Exercise >> Reproduce the listing below precisely, leaving every line intact.

Recorded data >>

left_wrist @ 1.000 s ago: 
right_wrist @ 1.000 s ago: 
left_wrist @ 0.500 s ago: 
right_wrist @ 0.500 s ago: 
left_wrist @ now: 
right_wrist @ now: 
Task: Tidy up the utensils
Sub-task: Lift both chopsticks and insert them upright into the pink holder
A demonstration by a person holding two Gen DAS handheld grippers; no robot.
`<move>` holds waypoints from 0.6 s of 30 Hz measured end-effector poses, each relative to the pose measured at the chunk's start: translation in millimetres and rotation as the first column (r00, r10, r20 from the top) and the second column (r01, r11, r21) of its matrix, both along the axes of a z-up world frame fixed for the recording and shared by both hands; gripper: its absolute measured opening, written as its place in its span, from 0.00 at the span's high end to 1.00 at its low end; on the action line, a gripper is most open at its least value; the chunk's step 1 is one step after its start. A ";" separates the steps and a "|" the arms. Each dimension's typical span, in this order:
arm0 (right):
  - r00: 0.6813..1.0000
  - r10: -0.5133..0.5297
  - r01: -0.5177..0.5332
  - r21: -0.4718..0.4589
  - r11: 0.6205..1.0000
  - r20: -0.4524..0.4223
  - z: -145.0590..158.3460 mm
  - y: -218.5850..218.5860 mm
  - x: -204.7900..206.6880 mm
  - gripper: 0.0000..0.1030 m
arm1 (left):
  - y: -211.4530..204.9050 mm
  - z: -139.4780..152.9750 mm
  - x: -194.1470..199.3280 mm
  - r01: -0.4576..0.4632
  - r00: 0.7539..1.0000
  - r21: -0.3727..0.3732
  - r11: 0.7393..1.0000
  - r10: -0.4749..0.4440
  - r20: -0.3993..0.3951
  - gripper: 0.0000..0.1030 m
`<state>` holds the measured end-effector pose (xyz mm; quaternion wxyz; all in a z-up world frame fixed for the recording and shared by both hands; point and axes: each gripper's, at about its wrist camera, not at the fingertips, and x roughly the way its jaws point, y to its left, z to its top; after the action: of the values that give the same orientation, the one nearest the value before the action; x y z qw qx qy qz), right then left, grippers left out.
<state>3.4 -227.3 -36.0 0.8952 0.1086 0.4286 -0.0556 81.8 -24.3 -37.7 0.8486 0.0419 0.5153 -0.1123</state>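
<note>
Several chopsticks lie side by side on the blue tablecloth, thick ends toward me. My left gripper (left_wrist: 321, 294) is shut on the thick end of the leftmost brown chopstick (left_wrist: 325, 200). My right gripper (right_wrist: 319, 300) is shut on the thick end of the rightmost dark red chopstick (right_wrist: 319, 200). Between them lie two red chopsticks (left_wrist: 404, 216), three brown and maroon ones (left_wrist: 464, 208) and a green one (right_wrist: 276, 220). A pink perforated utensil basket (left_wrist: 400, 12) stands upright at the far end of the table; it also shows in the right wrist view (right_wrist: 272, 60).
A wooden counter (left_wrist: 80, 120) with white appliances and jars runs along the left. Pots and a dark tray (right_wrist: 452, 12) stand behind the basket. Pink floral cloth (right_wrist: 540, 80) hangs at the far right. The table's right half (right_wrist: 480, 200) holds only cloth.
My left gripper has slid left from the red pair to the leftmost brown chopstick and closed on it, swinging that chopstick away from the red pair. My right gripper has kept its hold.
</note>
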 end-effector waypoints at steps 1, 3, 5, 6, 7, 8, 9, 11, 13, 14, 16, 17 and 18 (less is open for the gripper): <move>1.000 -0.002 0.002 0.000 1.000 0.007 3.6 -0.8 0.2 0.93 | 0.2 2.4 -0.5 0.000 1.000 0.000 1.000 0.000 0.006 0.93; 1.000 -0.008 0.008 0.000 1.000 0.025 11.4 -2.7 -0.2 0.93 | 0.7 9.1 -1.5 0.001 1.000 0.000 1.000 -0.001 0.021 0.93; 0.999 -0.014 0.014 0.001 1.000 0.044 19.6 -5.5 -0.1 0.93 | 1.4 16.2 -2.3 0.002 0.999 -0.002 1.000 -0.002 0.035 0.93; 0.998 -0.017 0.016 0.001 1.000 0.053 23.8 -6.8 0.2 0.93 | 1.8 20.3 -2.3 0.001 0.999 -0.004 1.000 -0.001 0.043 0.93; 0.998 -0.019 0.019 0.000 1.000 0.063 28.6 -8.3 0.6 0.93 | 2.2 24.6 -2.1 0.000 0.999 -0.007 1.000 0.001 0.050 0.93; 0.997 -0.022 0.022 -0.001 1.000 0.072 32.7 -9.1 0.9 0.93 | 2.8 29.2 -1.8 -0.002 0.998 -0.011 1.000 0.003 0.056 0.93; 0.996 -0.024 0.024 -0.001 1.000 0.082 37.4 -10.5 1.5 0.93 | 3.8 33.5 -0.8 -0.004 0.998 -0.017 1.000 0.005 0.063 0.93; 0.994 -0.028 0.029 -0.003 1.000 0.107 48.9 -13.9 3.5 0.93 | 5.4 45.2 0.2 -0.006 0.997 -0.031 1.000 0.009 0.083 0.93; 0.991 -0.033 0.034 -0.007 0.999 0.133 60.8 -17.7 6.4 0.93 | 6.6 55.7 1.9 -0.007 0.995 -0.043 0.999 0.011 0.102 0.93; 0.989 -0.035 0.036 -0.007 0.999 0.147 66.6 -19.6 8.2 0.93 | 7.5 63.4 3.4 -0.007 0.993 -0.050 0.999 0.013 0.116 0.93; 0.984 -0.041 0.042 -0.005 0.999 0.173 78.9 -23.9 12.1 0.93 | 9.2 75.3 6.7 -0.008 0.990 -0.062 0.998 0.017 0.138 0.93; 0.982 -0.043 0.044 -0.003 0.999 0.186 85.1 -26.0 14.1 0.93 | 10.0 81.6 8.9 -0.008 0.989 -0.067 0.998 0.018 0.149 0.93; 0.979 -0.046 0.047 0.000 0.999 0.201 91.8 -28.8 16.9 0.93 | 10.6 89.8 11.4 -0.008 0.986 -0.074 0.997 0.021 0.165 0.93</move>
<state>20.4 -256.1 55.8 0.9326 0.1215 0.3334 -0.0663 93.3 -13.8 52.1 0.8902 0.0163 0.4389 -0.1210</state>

Your solution >>
left_wrist @ 1.000 s ago: 
right_wrist @ 1.000 s ago: 
left_wrist @ 0.500 s ago: 
right_wrist @ 0.500 s ago: 
left_wrist @ now: 
right_wrist @ now: 
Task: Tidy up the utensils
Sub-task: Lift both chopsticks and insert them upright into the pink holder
A demonstration by a person holding two Gen DAS handheld grippers; no robot.
`<move>` holds waypoints from 0.6 s of 30 Hz measured end-effector poses, each relative to the pose measured at the chunk's start: translation in millimetres and rotation as the first column (r00, r10, r20 from the top) and the second column (r01, r11, r21) of its matrix, both along the axes of a z-up world frame fixed for the recording and shared by both hands; gripper: its absolute measured opening, written as its place in its span, from 0.00 at the span's high end to 1.00 at its low end; on the action line, a gripper is most open at its least value; the chunk's step 1 is one step after its start. A ";" separates the steps and a "|" the arms. Each dimension's typical span, in this order:
arm0 (right):
  - r00: 0.6813..1.0000
  - r10: -0.5133..0.5297
  - r01: -0.5177..0.5332
  - r21: -0.4718..0.4589
  - r11: 0.6205..1.0000
  - r20: -0.4524..0.4223
  - z: -145.0590..158.3460 mm
  - y: -218.5850..218.5860 mm
  - x: -204.7900..206.6880 mm
  - gripper: 0.0000..0.1030 m
arm1 (left):
  - y: -211.4530..204.9050 mm
  - z: -139.4780..152.9750 mm
  - x: -194.1470..199.3280 mm
  - r01: -0.4576..0.4632
  - r00: 0.7539..1.0000
  - r21: -0.3727..0.3732
  - r11: 0.7393..1.0000
  - r10: -0.4749..0.4440
  - r20: -0.3993..0.3951
  - gripper: 0.0000..0.1030 m
`<state>` holds the measured end-effector pose (xyz mm; quaternion wxyz; all in a z-up world frame fixed for the recording and shared by both hands; point and axes: each gripper's, at about its wrist camera, not at the fingertips, and x roughly the way its jaws point, y to its left, z to its top; after the action: of the values that give the same orientation, the one nearest the value before the action; x y z qw qx qy qz), right then left, grippers left out.
<state>3.4 -227.3 -36.0 0.8952 0.1086 0.4286 -0.0556 81.8 -24.3 -37.7 0.8486 0.0419 0.5153 -0.1123</state>
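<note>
Several chopsticks lie side by side on the blue tablecloth, thick ends toward me. My left gripper (left_wrist: 321, 294) is shut on the thick end of the leftmost brown chopstick (left_wrist: 325, 200). My right gripper (right_wrist: 319, 300) is shut on the thick end of the rightmost dark red chopstick (right_wrist: 319, 200). Between them lie two red chopsticks (left_wrist: 404, 216), three brown and maroon ones (left_wrist: 464, 208) and a green one (right_wrist: 276, 220). A pink perforated utensil basket (left_wrist: 400, 12) stands upright at the far end of the table; it also shows in the right wrist view (right_wrist: 272, 60).
A wooden counter (left_wrist: 80, 120) with white appliances and jars runs along the left. Pots and a dark tray (right_wrist: 452, 12) stand behind the basket. Pink floral cloth (right_wrist: 540, 80) hangs at the far right. The table's right half (right_wrist: 480, 200) holds only cloth.
My left gripper has slid left from the red pair to the leftmost brown chopstick and closed on it, swinging that chopstick away from the red pair. My right gripper has kept its hold.
</note>
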 end-effector waypoints at steps 1, 3, 5, 6, 7, 8, 9, 11, 13, 14, 16, 17 and 18 (less is open for the gripper): <move>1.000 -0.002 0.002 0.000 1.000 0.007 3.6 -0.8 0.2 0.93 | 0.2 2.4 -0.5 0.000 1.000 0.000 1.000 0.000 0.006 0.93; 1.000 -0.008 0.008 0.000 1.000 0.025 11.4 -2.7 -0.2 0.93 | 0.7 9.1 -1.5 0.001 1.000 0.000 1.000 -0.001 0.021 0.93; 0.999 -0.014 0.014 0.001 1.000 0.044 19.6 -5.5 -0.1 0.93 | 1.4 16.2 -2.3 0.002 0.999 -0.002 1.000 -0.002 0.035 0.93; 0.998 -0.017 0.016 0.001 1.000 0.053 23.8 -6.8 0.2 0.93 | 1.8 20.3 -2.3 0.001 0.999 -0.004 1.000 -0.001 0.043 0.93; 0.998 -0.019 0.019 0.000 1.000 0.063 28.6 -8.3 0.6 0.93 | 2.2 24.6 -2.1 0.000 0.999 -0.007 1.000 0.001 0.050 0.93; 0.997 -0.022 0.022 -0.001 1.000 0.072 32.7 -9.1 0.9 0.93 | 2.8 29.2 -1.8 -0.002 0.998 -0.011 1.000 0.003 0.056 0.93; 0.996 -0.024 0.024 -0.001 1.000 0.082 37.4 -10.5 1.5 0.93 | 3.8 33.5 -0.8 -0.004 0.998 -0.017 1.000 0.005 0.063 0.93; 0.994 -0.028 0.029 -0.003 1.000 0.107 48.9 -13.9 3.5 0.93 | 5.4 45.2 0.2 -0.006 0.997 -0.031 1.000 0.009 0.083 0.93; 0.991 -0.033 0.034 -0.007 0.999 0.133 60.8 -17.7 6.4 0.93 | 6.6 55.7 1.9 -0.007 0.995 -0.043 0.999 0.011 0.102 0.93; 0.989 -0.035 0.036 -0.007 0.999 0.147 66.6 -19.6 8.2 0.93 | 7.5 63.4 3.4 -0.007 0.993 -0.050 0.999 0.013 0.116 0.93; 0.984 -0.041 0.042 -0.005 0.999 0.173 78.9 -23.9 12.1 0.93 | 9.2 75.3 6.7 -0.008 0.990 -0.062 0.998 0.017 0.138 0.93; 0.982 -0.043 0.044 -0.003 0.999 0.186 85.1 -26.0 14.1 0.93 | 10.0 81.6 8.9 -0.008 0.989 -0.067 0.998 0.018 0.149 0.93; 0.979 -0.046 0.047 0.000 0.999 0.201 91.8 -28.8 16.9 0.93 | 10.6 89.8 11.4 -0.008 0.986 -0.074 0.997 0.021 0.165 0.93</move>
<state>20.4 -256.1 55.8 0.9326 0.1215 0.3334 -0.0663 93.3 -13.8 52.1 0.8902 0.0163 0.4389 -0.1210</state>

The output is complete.